« Comic-Con Film Festival winners | Main | Comic-Con video: Frank Miller's keynote at the Eisners »

July
30
Comic-Con: The annual post-show rant

The shockwaves from Comic-Con continue to ripple, moreso even than yesterday's earthquake.  Returning from the show is always hectic, because there's work to be caught up, a thousand thoughts to sort through and some need to rest for the first time in four or five days.

But first let's get into the big questions: Dealing with the crowds and the future of the con.

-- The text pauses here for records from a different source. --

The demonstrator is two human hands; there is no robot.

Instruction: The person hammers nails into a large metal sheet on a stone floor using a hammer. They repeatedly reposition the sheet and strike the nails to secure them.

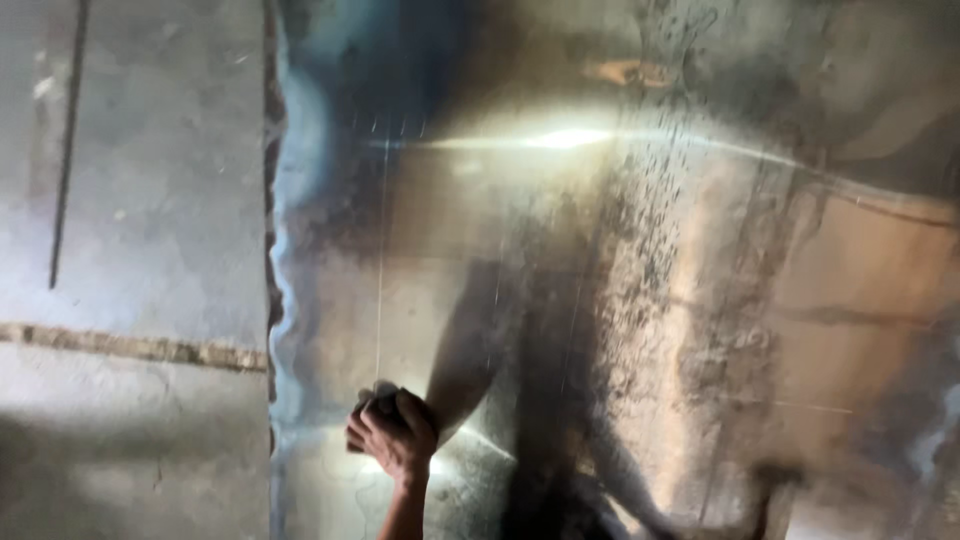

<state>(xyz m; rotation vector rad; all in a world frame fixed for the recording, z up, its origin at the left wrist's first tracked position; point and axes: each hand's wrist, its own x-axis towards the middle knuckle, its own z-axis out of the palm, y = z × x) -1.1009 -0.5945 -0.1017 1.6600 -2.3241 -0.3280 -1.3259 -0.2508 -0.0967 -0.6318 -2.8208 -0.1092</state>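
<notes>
- Fingers (375, 425) of the one hand (392, 432) in view curl narrow around a small dark thing (383, 397), pressed against the sheet (560, 300); I cannot tell what it is, since only its top edge peeks out above the knuckles.
- Which hand this is I cannot tell for sure; the forearm (405, 510) rises from the bottom edge, near the middle, and the thumb side seems to face right, so I take it for the left.
- No second hand shows anywhere.
- That sheet is shiny metal, standing upright and filling most of the view, smeared with dark streaks and speckled grime.
- A bright glare (565, 138) sits high on it, with a thin light line running off to either side.
- Dark blurred reflections run down its middle, below the glare and to the right of the hand.
- At the left, the sheet's wavy edge meets a grey wall (140, 200), rough like concrete.
- A pale horizontal seam (130, 347) crosses that wall, and a thin dark line (68, 140) runs down it near the left edge.
</notes>
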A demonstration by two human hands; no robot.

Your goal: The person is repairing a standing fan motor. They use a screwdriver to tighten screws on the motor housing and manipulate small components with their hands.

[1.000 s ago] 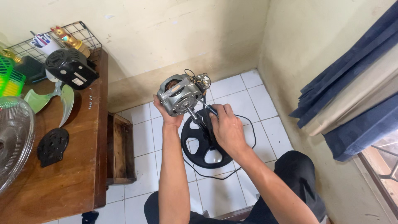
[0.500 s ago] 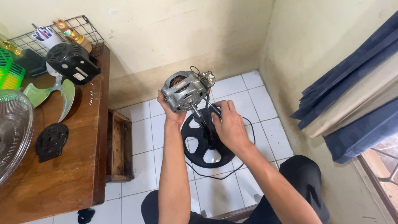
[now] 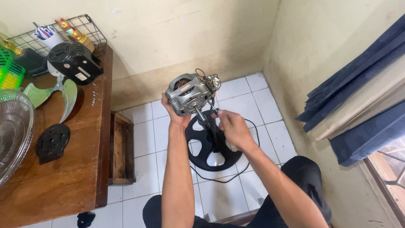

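one bare fan motor [image 3: 188,95], grey metal with a bunch of wires at its top, is held up over the white tiled floor [image 3: 143,131] near the wall corner. the left hand [image 3: 176,115] is closed around its lower left side. the right hand [image 3: 233,127] is curled shut on one thin tool [image 3: 212,106] whose tip meets the motor's face. below stands one round black fan base [image 3: 211,147] with one black cord [image 3: 228,177]. on the wooden table [image 3: 63,177] to the left lie one black motor cover [image 3: 74,62], one green fan blade [image 3: 50,93], one flat black plate [image 3: 52,142] and one clear grille [image 3: 12,131].
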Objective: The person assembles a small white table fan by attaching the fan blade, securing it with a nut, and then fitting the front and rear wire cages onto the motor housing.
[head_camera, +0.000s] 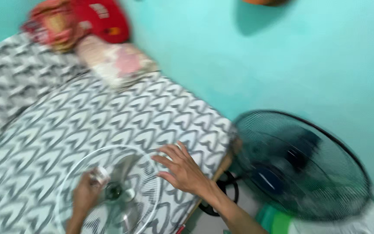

PWCW has a wrap-up interview with Con spokesman David Glanzer, who says that if there's no significant progress made by the city of San Diego to accommodate the show with a convention center expansion by 2010, they'll listen to offers to move the show after its current contract expires in 2012. Of course, if attendees say they don't mind capping attendance at 125,000 and staying in San Diego, offers from other towns may not matter.

A lot of talk gets spread around about this, and there's a few ideas that come to mind that could keep the show where it is: One is to spread the convention out from the convention center, make it more like a film festival or Euro comics bashes like Angouleme with events at multiple locations. It might also make sense to  split the convention in two — have a smaller comic book event and a larger "media" event somewhere near a hall or arena that can accommodate a big crowd. That could happen anyway should the Con leave San Diego — I'm sure someone would try to fill the hole left by the show's departure and start a new San Diego con.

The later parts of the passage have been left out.